*Work required*
Which of the lines below include "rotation"? Each one should be copied out.

*Information*
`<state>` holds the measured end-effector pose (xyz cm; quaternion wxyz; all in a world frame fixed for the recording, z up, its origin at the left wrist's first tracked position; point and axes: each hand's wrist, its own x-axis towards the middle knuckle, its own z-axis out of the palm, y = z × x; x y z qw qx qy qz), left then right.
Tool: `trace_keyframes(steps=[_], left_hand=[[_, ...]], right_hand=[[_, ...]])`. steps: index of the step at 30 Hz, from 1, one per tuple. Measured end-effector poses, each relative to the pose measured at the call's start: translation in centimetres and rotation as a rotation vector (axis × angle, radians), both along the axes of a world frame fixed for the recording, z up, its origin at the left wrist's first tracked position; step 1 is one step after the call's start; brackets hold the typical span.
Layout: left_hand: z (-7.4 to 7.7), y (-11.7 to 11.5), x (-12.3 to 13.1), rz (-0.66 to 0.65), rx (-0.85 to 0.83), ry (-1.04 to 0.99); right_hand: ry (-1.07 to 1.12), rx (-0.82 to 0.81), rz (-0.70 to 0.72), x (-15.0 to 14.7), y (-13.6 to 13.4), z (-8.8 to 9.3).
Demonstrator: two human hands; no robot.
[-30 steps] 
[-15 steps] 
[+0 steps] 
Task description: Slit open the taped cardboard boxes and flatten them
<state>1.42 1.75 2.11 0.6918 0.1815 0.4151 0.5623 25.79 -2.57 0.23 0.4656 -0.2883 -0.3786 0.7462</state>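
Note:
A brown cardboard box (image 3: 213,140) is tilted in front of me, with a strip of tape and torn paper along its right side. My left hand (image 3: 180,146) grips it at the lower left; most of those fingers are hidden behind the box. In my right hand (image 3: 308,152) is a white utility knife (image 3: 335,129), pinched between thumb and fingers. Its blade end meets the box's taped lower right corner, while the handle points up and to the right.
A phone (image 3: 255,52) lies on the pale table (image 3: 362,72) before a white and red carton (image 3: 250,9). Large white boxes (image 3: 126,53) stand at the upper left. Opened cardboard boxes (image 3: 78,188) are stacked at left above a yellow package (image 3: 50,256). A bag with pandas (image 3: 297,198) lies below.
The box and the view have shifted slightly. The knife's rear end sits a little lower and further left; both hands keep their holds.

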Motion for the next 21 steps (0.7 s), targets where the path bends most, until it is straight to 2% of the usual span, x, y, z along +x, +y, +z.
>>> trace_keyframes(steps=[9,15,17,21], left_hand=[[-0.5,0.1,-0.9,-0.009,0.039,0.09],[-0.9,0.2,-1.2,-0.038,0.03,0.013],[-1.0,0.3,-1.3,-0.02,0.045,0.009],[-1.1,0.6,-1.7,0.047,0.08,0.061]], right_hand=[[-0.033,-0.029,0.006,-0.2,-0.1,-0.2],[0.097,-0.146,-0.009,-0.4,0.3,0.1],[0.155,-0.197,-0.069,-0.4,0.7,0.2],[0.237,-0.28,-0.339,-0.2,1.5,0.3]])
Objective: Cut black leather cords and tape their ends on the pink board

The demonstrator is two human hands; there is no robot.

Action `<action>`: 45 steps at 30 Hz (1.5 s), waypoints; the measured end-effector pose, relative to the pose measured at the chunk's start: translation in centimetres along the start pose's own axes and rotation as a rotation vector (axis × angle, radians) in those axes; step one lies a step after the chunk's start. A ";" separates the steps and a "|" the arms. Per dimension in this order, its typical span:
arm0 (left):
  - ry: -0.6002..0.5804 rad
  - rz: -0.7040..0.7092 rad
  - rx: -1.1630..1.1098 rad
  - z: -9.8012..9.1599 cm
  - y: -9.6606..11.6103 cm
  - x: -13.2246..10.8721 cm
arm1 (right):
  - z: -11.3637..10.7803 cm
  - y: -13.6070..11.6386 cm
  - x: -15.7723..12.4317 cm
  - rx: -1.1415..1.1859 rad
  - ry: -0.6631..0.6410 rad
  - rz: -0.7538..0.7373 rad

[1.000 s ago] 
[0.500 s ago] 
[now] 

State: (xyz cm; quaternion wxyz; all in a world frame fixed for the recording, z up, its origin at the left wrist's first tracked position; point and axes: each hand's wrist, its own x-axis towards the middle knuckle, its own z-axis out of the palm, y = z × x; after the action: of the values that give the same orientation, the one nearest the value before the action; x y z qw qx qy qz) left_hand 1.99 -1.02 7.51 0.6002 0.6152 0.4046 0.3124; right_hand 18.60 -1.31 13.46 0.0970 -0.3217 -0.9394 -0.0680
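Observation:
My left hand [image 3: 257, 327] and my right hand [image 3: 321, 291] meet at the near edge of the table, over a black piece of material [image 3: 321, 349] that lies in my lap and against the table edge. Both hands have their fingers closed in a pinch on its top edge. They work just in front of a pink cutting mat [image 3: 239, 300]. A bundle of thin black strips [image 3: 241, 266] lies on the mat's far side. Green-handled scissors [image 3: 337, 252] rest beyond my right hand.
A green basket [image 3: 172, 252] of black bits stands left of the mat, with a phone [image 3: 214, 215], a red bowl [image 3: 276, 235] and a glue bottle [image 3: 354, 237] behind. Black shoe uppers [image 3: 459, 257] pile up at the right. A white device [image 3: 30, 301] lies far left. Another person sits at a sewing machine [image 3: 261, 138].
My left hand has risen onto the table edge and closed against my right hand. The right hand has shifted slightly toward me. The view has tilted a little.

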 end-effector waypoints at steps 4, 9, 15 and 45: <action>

*Your solution*
Tool: `trace_keyframes(steps=[_], left_hand=[[_, ...]], right_hand=[[_, ...]])`. steps: index of the step at 30 Hz, from 1, one per tuple. Measured end-effector poses, each relative to the pose measured at the call's start: translation in centimetres and rotation as a rotation vector (axis × angle, radians), both along the axes of a world frame fixed for the recording, z up, its origin at the left wrist's first tracked position; step 1 is one step after the call's start; brackets hold the typical span.
Action `<action>`: 45 steps at 30 Hz (1.5 s), waypoints; the measured end-effector pose, relative to the pose measured at the chunk's start: translation in centimetres along the start pose's own axes and rotation as a rotation vector (axis × angle, radians) in those axes; step one lies a step after the chunk's start. A ";" separates the steps and a "|" the arms. Per dimension in this order, its typical span:

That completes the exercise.